Scripts de Python utilizados para el análisis de datos y señales del Proyecto Terminal "Diferencias cognitivas y psicofisiológicas a largo plazo en sujetos que estuvieron infectados por SARS-CoV2 antes y después de ser vacunados" adherido al Departamento de Ciencias de la Salud de la Universidad Autónoma Metropolitana Unidad Lerma.
- Numpy
- Pandas
- Scipy
- Pyplot
A continuación se indican la funcionalidad por cada archivo.
Este archivo ayuda a convertir cada archivo .mat (obtenido del registro de las señales con el equipo BIOPAC MP36) de cada participante por 2 csv, cada csv respectivo a un tipo de señal (ECG/Frecuencia Respiratoria), donde cada columna representa un participante.

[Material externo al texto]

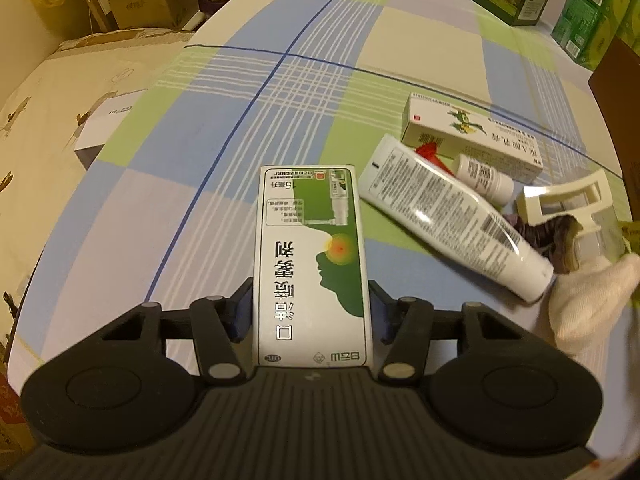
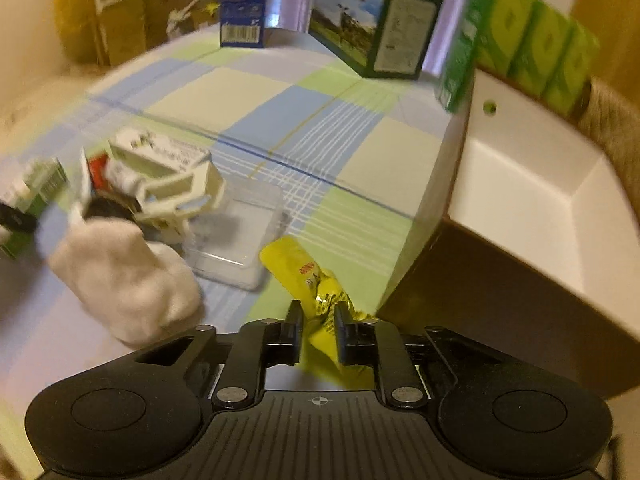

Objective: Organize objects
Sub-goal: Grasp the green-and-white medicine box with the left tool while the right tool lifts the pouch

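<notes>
Left gripper (image 1: 312, 312): jaws clamped on a green-and-white spray box (image 1: 312, 256), held above the checked worktop (image 1: 200, 160). Right gripper (image 2: 318, 332): jaws closed on a yellow sachet (image 2: 308, 272), just beside the white storage box (image 2: 532, 208). The box's visible interior was empty. Unsorted: tube (image 1: 452, 216), small bottle (image 1: 484, 176), ointment carton (image 1: 472, 136), clear case (image 2: 240, 236), white cloth (image 2: 124, 276). Sorting appeared barely begun.

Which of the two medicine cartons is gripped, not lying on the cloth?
The green-and-white carton, clamped between the left gripper fingers; the cream carton lies farther off.
</notes>
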A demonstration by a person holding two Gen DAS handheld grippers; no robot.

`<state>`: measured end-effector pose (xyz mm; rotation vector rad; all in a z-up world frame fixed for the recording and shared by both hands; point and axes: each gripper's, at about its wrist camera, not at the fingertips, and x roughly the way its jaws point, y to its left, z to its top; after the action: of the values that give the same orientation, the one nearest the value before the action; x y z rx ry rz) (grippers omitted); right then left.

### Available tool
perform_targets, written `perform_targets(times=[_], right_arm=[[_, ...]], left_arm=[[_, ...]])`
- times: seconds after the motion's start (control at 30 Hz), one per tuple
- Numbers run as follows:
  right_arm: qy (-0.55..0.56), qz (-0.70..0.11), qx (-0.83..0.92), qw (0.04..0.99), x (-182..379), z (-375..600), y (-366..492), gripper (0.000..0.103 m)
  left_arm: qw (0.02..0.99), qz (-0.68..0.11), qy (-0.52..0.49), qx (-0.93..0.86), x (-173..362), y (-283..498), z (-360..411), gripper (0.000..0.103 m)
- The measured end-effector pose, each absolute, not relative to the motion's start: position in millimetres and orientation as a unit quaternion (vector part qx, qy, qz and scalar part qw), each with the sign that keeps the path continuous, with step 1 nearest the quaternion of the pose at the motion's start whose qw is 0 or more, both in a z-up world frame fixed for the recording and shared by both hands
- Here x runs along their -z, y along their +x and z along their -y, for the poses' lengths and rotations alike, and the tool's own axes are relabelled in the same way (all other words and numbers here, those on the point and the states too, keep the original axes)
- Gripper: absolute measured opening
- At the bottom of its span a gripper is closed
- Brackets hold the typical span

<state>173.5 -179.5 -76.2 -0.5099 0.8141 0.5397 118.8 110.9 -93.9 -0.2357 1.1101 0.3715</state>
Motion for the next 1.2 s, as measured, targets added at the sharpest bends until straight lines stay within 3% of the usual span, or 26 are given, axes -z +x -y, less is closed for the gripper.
perform_targets(times=[0.23,0.4,0.7,0.8,1.2], right_arm=[[-0.298,-0.354,-0.237,0.854,85,164,169,0.021],[-0.310,-0.351,-0.218,0.856,93,165,170,0.041],[-0.300,-0.379,-0.226,0.846,110,157,173,0.040],[-0.282,-0.371,-0.222,0.856,104,160,169,0.030],[-0.083,-0.409,-0.255,0.872,33,202,186,0.025]], left_arm=[[0.826,-0.524,-0.115,-0.175,93,115,-111,0.052],[0.825,-0.524,-0.114,-0.175,93,116,-110,0.052],[0.825,-0.525,-0.113,-0.175,94,120,-110,0.052],[0.826,-0.524,-0.114,-0.174,93,120,-110,0.052],[0.830,-0.520,-0.108,-0.170,95,129,-111,0.055]])
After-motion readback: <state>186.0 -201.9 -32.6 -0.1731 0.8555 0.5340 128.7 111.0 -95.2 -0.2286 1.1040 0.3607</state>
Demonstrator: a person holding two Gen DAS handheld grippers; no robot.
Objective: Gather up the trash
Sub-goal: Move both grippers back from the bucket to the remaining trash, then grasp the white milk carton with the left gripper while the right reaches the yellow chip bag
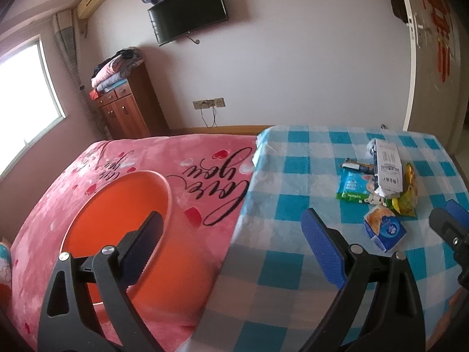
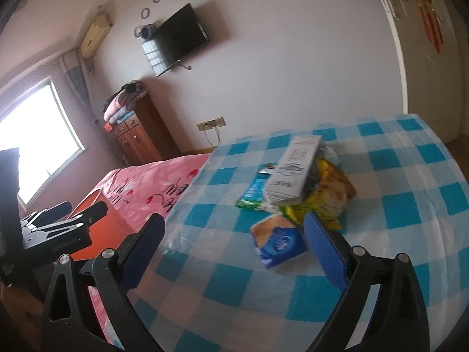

El script muestra el ECG o ciclo respiratorio (según coloques el CSV) e identifica los picos RR de ECG y el pico en las crestas del ciclo respiratorio según los parámetros que se ingresen en la función de find_peaks, para posteriormente mostrar el tacograma de variabilidad de frecuencia (diferencia entre picos). Esto lo realiza por cada participante, por lo que hay que indicar la columna a analizar/mostrar.
Una vez obtenidas las variables del dominio de tiempo y frecuencia de los tacograma y reunidas en un solo archivo CSV, se procede a realizar la correlación entre variables, dicha correlación se hace con el coeficiente de Pearson juntos con sus p-valor y error estándar. En el proyecto presente se tiene 15 variables (7 de ECG, 7 de frecuencia respiratoria, y una de la evaluación neuropsicológica), creando finalmente una matriz de correlación de 15x15, junto las matrices de p-valores y errores estándar.
Una vez obtenida las matrices de correlación por cada grupo, se realiza la transformada de Fisher y su p-valor para encontrar el nivel de diferencias entre grupos y su significancia dado los p-valores. Creando finalmente 2 matrices, una matriz de valores Z (que muestra las diferencias entre grupos), y otra matriz de valores p.